What you are asked to do
Would you please copy every line from the records that contains the word "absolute"?

(Data records)
# # #

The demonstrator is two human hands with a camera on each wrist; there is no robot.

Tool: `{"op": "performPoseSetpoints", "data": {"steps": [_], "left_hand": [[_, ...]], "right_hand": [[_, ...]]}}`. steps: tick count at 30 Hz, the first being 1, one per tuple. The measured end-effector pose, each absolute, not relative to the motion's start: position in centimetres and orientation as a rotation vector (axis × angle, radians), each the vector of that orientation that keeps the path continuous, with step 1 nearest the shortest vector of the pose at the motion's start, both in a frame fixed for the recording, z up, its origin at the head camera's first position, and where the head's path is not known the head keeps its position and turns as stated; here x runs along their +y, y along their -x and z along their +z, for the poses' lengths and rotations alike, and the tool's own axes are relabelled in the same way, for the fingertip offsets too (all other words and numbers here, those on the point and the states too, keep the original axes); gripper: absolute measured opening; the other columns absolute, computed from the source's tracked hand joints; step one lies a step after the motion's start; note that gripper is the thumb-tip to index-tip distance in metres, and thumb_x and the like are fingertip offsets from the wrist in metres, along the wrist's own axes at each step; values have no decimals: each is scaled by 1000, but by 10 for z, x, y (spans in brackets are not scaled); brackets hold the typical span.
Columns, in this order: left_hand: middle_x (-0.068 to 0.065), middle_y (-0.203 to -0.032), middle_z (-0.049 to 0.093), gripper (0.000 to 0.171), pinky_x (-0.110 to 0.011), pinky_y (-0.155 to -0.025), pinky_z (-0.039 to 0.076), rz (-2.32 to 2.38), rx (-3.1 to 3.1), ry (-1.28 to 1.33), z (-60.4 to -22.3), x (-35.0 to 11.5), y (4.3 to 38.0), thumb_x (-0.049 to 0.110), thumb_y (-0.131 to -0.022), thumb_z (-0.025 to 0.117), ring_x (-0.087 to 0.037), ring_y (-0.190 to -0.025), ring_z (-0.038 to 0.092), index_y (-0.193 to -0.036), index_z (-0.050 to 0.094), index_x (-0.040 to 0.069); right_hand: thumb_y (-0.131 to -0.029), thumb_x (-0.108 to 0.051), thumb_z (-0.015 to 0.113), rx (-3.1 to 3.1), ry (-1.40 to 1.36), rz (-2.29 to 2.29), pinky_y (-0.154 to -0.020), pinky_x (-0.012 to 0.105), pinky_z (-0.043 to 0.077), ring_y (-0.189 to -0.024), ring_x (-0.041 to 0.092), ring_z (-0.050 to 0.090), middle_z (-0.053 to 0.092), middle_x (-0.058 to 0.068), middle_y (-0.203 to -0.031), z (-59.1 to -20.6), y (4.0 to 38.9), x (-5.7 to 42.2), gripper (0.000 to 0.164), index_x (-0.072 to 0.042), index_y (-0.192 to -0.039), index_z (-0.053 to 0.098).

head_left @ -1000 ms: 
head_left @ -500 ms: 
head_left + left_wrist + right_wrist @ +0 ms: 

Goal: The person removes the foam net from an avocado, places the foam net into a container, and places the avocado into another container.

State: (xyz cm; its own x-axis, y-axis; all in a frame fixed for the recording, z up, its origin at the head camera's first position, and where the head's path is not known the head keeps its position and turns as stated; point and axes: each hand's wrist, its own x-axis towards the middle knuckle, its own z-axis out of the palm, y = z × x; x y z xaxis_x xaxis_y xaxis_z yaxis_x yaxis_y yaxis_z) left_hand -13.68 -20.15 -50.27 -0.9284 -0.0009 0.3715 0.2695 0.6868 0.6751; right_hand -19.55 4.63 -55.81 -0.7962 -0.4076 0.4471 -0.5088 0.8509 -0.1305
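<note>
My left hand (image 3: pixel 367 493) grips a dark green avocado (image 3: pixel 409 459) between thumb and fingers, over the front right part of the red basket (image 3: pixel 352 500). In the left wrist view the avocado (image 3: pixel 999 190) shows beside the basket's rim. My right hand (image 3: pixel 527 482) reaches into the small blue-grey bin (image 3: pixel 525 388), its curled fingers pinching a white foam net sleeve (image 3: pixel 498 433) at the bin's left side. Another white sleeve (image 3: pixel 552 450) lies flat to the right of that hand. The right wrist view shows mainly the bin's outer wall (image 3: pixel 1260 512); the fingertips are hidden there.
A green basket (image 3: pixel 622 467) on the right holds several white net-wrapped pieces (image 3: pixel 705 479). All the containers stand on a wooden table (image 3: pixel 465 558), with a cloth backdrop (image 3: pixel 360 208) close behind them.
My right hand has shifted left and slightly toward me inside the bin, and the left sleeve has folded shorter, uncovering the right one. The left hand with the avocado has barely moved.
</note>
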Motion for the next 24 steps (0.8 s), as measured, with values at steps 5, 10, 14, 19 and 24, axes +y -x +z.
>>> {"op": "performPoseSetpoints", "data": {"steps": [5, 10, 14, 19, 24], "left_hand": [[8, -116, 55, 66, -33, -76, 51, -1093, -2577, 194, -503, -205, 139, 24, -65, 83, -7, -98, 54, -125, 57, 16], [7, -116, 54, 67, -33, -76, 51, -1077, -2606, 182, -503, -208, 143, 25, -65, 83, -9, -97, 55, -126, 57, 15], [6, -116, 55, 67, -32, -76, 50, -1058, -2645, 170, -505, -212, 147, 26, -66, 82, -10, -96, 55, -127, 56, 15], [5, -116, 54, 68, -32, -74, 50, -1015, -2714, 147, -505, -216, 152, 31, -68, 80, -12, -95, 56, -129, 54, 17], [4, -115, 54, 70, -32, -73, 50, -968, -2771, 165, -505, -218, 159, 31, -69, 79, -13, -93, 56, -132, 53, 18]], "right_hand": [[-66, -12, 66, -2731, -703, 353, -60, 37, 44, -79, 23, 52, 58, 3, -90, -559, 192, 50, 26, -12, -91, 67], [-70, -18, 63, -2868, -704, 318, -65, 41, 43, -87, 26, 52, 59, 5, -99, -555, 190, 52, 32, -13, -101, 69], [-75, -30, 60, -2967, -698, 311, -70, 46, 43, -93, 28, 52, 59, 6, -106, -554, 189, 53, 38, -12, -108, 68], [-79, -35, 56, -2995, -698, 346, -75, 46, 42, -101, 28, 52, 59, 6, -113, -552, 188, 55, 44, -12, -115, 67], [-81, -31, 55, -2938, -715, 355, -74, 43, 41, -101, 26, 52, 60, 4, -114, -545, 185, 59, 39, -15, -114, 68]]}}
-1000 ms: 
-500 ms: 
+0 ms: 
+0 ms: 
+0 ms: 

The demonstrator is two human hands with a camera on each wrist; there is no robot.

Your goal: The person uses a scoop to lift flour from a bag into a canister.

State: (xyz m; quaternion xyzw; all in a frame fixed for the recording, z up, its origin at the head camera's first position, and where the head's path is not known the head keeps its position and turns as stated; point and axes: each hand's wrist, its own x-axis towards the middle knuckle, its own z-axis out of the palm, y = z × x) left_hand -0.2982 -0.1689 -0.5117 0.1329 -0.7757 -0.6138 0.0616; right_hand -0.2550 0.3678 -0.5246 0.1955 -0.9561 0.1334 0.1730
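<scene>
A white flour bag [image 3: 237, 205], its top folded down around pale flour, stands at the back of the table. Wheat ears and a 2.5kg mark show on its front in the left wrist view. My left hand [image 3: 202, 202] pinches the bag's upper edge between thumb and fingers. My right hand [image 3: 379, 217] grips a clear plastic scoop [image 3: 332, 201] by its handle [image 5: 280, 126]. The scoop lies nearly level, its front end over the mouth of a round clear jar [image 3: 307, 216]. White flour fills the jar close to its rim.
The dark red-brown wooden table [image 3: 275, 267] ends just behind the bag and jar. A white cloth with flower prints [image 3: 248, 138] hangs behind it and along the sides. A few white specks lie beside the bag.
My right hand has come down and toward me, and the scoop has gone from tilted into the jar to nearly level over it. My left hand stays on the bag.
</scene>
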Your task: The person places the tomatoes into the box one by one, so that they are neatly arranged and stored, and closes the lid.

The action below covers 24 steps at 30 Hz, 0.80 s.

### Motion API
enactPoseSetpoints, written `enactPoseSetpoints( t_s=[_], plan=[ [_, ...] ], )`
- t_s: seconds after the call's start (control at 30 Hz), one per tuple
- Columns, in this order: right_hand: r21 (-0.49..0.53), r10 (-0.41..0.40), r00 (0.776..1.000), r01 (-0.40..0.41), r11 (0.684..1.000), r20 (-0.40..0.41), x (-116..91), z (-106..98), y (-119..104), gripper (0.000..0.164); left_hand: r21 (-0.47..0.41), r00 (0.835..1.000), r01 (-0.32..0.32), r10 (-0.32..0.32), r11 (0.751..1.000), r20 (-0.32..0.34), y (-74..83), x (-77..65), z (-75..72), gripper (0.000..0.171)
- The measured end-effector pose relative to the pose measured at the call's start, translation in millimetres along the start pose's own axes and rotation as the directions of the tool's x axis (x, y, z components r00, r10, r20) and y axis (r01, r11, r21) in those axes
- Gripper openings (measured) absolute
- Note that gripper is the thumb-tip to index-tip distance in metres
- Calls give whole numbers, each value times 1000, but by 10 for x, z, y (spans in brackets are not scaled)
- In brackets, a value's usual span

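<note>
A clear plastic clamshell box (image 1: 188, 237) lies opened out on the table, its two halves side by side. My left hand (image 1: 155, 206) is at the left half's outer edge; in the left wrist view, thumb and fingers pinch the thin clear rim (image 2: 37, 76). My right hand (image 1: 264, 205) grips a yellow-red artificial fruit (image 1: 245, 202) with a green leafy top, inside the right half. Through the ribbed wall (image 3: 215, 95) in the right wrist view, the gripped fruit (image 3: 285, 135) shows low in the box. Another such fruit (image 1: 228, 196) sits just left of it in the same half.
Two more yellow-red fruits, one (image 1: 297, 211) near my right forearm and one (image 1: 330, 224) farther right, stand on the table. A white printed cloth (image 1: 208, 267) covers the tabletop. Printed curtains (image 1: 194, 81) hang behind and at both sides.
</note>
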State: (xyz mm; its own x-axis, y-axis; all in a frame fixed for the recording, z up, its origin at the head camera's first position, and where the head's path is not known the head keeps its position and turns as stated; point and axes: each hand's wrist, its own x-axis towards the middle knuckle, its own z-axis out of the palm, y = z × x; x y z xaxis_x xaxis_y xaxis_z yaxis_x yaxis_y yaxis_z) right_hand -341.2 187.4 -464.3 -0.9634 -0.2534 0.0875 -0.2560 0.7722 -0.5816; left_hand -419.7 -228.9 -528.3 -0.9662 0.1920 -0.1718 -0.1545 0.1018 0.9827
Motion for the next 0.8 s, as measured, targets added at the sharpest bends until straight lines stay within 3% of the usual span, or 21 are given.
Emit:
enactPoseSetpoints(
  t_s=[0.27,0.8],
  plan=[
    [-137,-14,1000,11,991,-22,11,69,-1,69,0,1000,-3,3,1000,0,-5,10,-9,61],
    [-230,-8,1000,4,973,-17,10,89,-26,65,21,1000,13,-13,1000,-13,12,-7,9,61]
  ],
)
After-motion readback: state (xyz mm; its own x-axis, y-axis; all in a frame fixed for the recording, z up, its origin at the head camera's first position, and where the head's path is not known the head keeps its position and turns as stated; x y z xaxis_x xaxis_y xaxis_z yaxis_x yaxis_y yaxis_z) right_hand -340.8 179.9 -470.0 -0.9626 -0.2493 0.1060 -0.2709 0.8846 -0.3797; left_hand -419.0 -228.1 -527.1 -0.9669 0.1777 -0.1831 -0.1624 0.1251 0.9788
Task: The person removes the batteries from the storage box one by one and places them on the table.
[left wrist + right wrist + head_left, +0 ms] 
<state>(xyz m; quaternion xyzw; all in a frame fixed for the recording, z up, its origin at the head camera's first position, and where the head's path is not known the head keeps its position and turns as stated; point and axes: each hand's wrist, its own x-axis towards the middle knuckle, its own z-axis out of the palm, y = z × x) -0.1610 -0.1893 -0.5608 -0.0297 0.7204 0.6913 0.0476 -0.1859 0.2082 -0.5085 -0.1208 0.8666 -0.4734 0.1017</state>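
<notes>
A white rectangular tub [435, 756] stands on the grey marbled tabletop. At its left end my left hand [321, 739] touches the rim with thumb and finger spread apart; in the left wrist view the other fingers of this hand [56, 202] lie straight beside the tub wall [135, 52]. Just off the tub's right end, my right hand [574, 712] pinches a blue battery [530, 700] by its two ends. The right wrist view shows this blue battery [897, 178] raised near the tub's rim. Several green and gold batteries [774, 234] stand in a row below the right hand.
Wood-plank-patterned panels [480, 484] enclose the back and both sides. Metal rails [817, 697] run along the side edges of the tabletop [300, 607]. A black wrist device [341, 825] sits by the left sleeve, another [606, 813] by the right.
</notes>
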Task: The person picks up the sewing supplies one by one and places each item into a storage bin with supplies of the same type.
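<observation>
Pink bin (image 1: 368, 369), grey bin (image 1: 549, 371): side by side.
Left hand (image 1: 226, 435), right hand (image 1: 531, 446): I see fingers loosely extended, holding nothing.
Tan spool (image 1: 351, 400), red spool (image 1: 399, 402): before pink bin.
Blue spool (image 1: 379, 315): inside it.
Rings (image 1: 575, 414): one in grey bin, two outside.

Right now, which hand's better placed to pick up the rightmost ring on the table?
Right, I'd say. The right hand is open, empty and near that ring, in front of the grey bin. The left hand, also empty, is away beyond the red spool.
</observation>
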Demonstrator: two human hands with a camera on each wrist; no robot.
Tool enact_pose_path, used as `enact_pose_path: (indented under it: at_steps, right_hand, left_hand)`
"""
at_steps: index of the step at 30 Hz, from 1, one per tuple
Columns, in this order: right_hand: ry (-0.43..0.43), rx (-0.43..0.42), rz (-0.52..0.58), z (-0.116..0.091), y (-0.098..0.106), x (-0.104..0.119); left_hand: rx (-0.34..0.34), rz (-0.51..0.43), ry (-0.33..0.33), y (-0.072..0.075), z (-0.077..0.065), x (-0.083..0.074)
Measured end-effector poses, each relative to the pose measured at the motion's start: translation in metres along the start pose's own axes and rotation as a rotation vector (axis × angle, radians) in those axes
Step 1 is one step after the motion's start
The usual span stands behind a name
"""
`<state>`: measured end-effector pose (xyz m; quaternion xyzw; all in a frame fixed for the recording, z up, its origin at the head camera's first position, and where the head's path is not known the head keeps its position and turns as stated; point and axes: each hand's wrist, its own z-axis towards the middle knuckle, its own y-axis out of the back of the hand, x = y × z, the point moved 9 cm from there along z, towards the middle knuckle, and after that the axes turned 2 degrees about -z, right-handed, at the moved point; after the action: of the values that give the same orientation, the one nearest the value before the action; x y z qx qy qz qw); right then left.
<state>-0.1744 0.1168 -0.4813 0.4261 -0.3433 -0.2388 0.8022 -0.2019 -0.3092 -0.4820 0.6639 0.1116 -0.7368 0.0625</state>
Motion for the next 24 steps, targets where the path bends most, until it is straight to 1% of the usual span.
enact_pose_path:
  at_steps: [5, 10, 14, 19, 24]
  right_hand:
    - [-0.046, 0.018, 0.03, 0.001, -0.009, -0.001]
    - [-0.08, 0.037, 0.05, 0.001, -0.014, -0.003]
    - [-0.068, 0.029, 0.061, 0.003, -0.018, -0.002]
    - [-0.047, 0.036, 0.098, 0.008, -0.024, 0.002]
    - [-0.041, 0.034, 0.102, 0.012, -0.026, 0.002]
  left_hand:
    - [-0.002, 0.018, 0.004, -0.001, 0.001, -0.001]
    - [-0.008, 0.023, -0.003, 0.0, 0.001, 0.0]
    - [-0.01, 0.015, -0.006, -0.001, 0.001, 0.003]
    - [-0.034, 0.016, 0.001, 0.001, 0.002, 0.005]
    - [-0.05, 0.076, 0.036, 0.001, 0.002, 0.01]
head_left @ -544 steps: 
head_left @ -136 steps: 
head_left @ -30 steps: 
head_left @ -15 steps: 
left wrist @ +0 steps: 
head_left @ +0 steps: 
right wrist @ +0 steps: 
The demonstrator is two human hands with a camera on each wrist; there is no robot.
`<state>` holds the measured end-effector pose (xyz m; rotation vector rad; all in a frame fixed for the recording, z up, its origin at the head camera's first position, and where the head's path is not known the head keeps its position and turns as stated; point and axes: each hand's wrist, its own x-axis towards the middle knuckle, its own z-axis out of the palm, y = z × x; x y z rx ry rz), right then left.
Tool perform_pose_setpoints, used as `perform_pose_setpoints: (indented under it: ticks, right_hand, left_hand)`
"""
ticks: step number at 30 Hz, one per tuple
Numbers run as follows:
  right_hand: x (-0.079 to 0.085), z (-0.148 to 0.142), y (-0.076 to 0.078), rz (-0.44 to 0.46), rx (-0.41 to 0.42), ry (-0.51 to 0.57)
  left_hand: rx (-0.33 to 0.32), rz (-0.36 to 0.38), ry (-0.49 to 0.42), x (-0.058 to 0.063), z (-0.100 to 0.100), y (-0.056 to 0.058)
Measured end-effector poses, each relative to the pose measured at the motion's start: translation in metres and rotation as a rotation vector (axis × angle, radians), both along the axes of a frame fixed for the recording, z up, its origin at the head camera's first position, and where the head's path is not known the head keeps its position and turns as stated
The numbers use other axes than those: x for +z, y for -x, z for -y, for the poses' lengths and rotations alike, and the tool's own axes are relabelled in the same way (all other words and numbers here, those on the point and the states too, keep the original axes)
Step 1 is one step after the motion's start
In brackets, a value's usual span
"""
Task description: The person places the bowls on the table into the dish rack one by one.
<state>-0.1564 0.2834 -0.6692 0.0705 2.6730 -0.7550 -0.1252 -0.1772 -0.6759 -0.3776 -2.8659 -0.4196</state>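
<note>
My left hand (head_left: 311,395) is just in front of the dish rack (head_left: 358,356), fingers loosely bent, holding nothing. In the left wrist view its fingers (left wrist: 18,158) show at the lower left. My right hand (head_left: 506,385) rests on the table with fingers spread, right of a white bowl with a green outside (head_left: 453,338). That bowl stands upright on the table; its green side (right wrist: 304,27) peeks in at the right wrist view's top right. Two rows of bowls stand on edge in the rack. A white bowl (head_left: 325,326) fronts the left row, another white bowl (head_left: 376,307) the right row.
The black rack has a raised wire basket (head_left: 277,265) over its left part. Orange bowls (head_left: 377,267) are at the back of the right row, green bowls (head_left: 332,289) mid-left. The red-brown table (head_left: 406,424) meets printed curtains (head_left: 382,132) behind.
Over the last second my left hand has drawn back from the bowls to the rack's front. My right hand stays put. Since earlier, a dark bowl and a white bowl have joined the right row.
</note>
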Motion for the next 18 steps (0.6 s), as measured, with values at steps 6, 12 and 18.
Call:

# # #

Exercise answer
Tool: `{"op": "performPoseSetpoints", "data": {"steps": [_], "left_hand": [[_, ...]], "right_hand": [[_, ...]]}}`. steps: tick count at 30 Hz, the first being 1, one per tuple. The measured end-effector pose, each absolute, not relative to the motion's start: position in centimetres and orientation as a rotation vector (axis × angle, radians), each the vector of that orientation that keeps the path continuous, with step 1 nearest the shortest vector of the pose at the motion's start, both in a frame fixed for the recording, z up, its origin at the head camera's first position, and where the head's path is not known the head keeps its position and turns as stated; here x runs along their +y, y along their -x and z along their +z, for the poses' lengths and rotations alike, and the tool's own axes are relabelled in the same way, for the fingertip offsets too (all other words and numbers here, those on the point and the states too, keep the original axes); gripper: absolute measured opening; the other columns absolute, computed from the source's tracked hand joints; step one lies a step after the motion's start; note that gripper is the thumb-tip to index-tip distance in metres, and thumb_x and the like are fingertip offsets from the wrist in metres, along the wrist's own axes at each step; values have no decimals: each is scaled by 1000, but by 10 for z, x, y (spans in brackets are not scaled); brackets hold the typical span.
- Gripper openings (measured) absolute

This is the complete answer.